Lors de sa dernière course de la journée, le F50 français a été chronométré à 58,11 nœuds – 107,63 km/h, battant largement le précédent record de 103,93 km/h détenu depuis Sassnitz 2025 par ROCKWOOL Racing. Les Danois ont eux-mêmes atteint 106,79 km/h samedi, juste avant un spectaculaire enfournement.

Quentin Delapierre, pilote – DS Automobiles SailGP Team France :

« On était vraiment à la limite et c’était assez impressionnant lors de cette dernière abattée. À cette vitesse, tout arrive extrêmement vite. J’ai essayé d’abattre le plus progressivement possible pour ne pas mettre trop de pression sur le foil et éviter le crash. Quand on parvient à rester doux dans les manœuvres, le bateau accélère encore. »

Une première journée de très haut niveau

Engagée dans le groupe A aux côtés notamment de la Nouvelle-Zélande, l’Espagne, le Danemark, l’Italie, la Suisse et le Brésil, la France avait commencé par une quatrième place après une pénalité qui lui avait fait perdre le vol. Le collectif avait immédiatement réagi pour remporter la deuxième manche, avant de confirmer sa régularité avec une deuxième place dans la dernière course de la journée.

Avec 11 points, les Français terminaient ainsi cette première journée à la deuxième place de leur groupe derrière les Black Foils néo-zélandais, en position idéale pour aller chercher leur qualification pour la finale dimanche.

Cette performance avait également une saveur particulière pour un équipage qui retrouvait progressivement sa configuration de référence. Après un premier retour à Portsmouth, Leigh McMillan disputait à Sassnitz son premier Grand Prix dans des conditions aussi engagées depuis sa blessure à Auckland.

Une qualification qui échappe aux Français dimanche

Dimanche, le décor a changé. Si le vent soufflait encore autour de 20 nœuds, avec la petite aile et les high-speed foils, les passages orageux ont rendu le plan d’eau beaucoup plus instable, avec d’importantes variations de pression.

Le DS Automobiles SailGP Team France a d’abord confirmé sa bonne dynamique avec une troisième place lors de sa première course du jour. La dernière manche allait en revanche se révéler plus compliquée.

Un problème technique avant le départ a nécessité l’intervention de l’équipe et entraîné une demande de délai auprès du Race Management. Si le F50 a pu prendre le départ, il n’avait pas retrouvé 100 % de son potentiel technique et l’équipage n’est pas parvenu à reproduire le niveau d’exécution affiché lors des quatre courses précédentes.

Dans le même temps, les Espagnols ont remporté la manche et décroché leur place pour la finale, privant les Français d’une qualification qui s’est jouée jusqu’à la dernière course.

Des enseignements encourageants pour la suite

La déception de manquer la finale reste présente, mais Sassnitz confirme aussi la capacité DS Automobiles SailGP Team France à jouer aux avant-postes. Avec quatre courses solides sur cinq, dont une victoire de manche, l’équipe a montré qu’elle avait retrouvé de la vitesse et de la régularité avec son équipage de référence de nouveau réuni.

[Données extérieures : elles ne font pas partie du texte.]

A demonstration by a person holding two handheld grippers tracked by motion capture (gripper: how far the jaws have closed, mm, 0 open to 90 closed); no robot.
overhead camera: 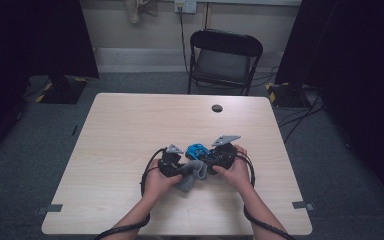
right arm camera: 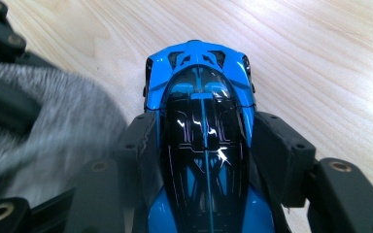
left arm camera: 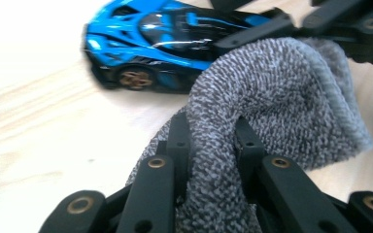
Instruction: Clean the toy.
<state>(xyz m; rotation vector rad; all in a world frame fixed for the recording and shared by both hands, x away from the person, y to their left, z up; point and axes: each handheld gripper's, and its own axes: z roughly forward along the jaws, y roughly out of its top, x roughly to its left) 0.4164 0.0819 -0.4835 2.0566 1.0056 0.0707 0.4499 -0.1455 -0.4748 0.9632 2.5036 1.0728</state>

Manon Audinet, stratégiste – DS Automobiles SailGP Team France : « On est forcément très déçus. Nous étions deuxièmes de notre groupe hier et tout se jouait aujourd’hui pour entrer en finale. Nous faisons une bonne première course, mais sur la dernière nous n’avons pas réussi à nous extraire du paquet et à aller chercher les points qui nous manquaient. Le niveau en SailGP est incroyable et chaque petite erreur coûte de plus en plus cher. L’objectif maintenant est d’aller chercher chaque détail, d’être encore plus précis et d’arriver prêts pour Valence. »

Un record et des points positifs avant Valence

Sixième du ROCKWOOL Germany Sail Grand Prix, remporté par les Australiens, le DS Automobiles SailGP Team France conserve également sa sixième place au classement général provisoire et reste pleinement engagé dans la course à la Grande Finale.

L’équipe quitte surtout Sassnitz avec plusieurs marqueurs forts : quatre courses solides sur cinq, une victoire de manche, un équipage de référence de nouveau réuni et le nouveau record absolu de vitesse de SailGP à 107,63 km/h.

Autant de signaux encourageants avant la prochaine étape à Valence, où l’Equipe de France cherchera à transformer cette dynamique en qualification pour la finale.